Après avoir fini d manger, il paya puis il demanda au père de Corrado à quelle heure il devait revenir. L'homme lui dit qu'entre trois heures et quatre heures ce serait bien. Austin attendit qu'il soit trois heures et demie et il redescendit. Il frappa à la porte close de l'auberge. Corrado vint lui ouvrir.
"Viens, on est tous là."
La famille était au complet, Mario, le père, Lucia, la mère, la sœur aînée de vingt-deux ans, Anna, Corrado et son petit frère Francesco, de dix-sept ans.
"Alors, Monsieur Austin, vous avez décidé d'arrêter vos études." commença le père.
"Oui, monsieur Renzulli : cela ne m'intéresse pas beaucoup et mon père, si j'arrête mes études, ne m'entretient plus, je dois donc subvenir à mes besoins."
"Exact. Et vous accepteriez d'être serveur chez nous."
"Avec plaisir. Je n'ai jamais été serveur, mais je pense et j'espère apprendre vite."
"Vous êtes une personne raffinée, ce serait bon pour nous d'avoir un serveur de belle allure, comme vous. Quant à apprendre, ce n'est pas si difficile. Mais, être serveur ici ce n'est pas que servir à table, c'est aussi aider à nettoyer et à faire tout ce qui est nécessaire pour faire marcher la gargote..."
"Oui, je comprends. Aucun problème. Nettoyer, je l'ai toujours fait tout seul, là au-dessus, chez moi, pour épargner mon argent."
Ils discutèrent encore un peu, les horaires et la paie hebdomadaire, et ils finirent par conclure l'accord par une poignée de main.
Puis Austin dit : "Monsieur Renzulli, après tout je suis plus jeune que votre fille Anna et à peine plus vieux que Corrado. Pourquoi ne pas me dire tu et m'appeler pas par mon prénom ?"

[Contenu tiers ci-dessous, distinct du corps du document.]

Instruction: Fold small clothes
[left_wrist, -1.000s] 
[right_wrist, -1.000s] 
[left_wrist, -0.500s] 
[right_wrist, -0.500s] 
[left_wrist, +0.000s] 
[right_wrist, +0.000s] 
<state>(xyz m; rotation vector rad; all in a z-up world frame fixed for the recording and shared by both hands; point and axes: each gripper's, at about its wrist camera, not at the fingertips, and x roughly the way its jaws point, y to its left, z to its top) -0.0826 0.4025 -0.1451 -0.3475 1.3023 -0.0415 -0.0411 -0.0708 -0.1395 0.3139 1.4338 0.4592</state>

"D'accord. D'ailleurs ça ferait bizarre aux clients si je donnais du vous à un de mes serveurs. Alors, tu prendras ton service demain matin, d'accord ?" répondit-il en souriant.
"Même ce soir, si vous voulez." proposa Austin.
"Non, demain, en commençant une journée complète c'est plus simple pour les comptes."
Corrado l'accompagna à la porte : "Content ?"
"Oh oui. Et je le serai plus encore quand... tu viendras chez moi."
"Ce soir, après la fermeture... mais juste un moment."
"Juste ?
"Cette fois-ci, oui. Rien ne presse, non ?"
"Mais quand même... maintenant qu'on s'est enfin tout dit..." répondit Austin avec un petit sourire provocateur.
"Oui, tu as raison...un peu quand même." confirma le beau napolitain les yeux brillants. "Mais il ne faudra pas attendre trop longtemps, je te le promets."
Ce soir là, tard, Corrado frappa chez Austin. Quand ce dernier lui ouvrit, avec un large sourire, et le fit entrer chez lui, le garçon retira sa main de son dos et lui offrit une fleur.
"Je n'ai pas trouvé la rose rouge que j'aurais voulue... ce n'est plus la saison des roses, malheureusement..." dit-il en la lui tendant.
Austin sentit la fleur puis y déposa un baiser léger.
"Eh, ça vaut pas... c'est à moi que tu devais donner le baiser, pas à la fleur !" lui dit Corrado en l'attirant contre lui.
Leurs lèvres se rencontrèrent, s'ouvrirent et leurs langues se mirent à jouer, légères et heureuses. Austin serra plus fort le garçon contre lui et le pressa contre son érection, et sentit avec plaisir celle de Corrado.
Le garçon, se détacha de lui et dit : "Mais maintenant il vaut mieux que je m'en aille... ou je risque de rester ici jusqu'au matin... et je ne peux pas. Mon père viendrait me chercher."